Nate Kaeding, I HOPE YOU READ THIS YOU F------ FA----! YOU ARE A DISGRACE TO THE CITY OF SAN DIEGO, THE SAN DIEGO CHARGERS FRANCHISE, AND THE GAME OF PROFESSIONAL FOOTBALL!
KAEDING’S ASS BETTER BE F------ GONE BEFORE THE WEEK’S OUT. IF THAT SON OF A BITCH IS STILL ON THE CHARGERS ROSTER EVEN NEXT PRESEASON THE FANS BETTER TEAR DOWN THE STADIUM IN PROTEST.
There was Twitter, and the suicide barbs.
Heard that Chargers kicker Nate Kaeding tried to shoot himself, but all his bullets ended up either short or wide left.
Did you hear Nate Kaeding tried to slit his wrists with piano wire? He couldn’t get his hands inside the uprights.
There was his vandalized Wikipedia page.
Nate Kaeding is a total f------ fa---- b---- and I hope he dies in his sleep tonight.
“You give up on people feeling sorry for you as a kicker a long, long time ago,” Kaeding says. Maybe because it had happened before, against the Jets, in the playoffs, at San Diego’s Qualcomm Stadium in 2005: A rookie from Iowa, Kaeding missed a game-winning kick in overtime, and the Chargers lost. Maybe because Kaeding, the sixth-most accurate kicker in NFL history, made only eight of his 15 career playoff kicks. A Chargers fan on reddit reduced Kaeding’s last name to a backhanded acronym: Kicks Ass Except During Important NFL Games.
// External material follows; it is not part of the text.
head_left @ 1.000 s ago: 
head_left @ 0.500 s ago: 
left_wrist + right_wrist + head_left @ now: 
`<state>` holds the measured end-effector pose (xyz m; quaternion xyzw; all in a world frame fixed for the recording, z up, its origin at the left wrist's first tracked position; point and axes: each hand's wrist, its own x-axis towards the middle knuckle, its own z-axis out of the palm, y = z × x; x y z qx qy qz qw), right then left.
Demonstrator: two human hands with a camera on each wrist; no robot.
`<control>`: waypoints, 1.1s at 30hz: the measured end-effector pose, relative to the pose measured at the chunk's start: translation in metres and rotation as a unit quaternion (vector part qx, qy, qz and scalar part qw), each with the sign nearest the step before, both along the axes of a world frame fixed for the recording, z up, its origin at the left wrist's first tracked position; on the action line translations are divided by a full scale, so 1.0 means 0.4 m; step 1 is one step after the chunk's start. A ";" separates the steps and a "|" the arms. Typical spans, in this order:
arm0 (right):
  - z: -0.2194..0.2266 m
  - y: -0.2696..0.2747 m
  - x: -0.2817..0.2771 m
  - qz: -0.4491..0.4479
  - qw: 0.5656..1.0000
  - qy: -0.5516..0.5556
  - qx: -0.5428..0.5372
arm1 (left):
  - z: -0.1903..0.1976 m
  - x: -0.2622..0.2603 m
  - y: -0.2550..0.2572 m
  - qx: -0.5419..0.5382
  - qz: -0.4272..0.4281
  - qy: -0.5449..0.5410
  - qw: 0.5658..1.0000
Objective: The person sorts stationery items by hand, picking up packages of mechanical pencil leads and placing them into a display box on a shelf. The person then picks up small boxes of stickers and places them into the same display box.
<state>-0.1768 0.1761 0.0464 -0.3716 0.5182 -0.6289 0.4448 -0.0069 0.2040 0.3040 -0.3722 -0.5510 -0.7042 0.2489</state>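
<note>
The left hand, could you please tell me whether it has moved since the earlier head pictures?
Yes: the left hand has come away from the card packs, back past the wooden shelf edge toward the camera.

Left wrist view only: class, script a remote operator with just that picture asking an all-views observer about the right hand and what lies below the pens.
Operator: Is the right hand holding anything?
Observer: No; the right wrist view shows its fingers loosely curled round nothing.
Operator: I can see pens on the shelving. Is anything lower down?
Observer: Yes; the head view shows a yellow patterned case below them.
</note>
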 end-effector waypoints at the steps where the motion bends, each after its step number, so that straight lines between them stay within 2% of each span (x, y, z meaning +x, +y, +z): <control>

The full picture. It is Kaeding’s face on the Qualcomm sidelines, his somber look embalmed forever. The picture wants to mourn. What a sad existence, the life of a kicker, always flailing and gasping and motioning for the Heimlich.
But the picture deceives.
“I always like to look at it like—actions on the field and even life in general—you are kind of writing the story,” Kaeding says. “When a chapter or a page gets written that you didn’t intend to have written, that wasn’t part of the plan, it takes you a while to own that story, you know? But you have no choice. Your story’s your story.
“My hope,” Kaeding says, “is that on the third or fourth chapter, my whole professional career, good, bad or indifferent, is just that: It’s just a chapter.”
The picture, then, requires more than a thousand words.
* * *
The primordial ritual of blaming the kicker has no definitive genesis, though it has been around, it would seem, forever. Its uncertain origins might rest in the exasperation of a football coach in Cleveland, a place that is keen on saviors and well-versed in disbelief.
“If you ever come up with the solution to kickers in the National Football League,” said Sam Rutigliano, the former head coach of the Browns, in September 1984, “you’ll be resurrected. You may be the Second Coming.”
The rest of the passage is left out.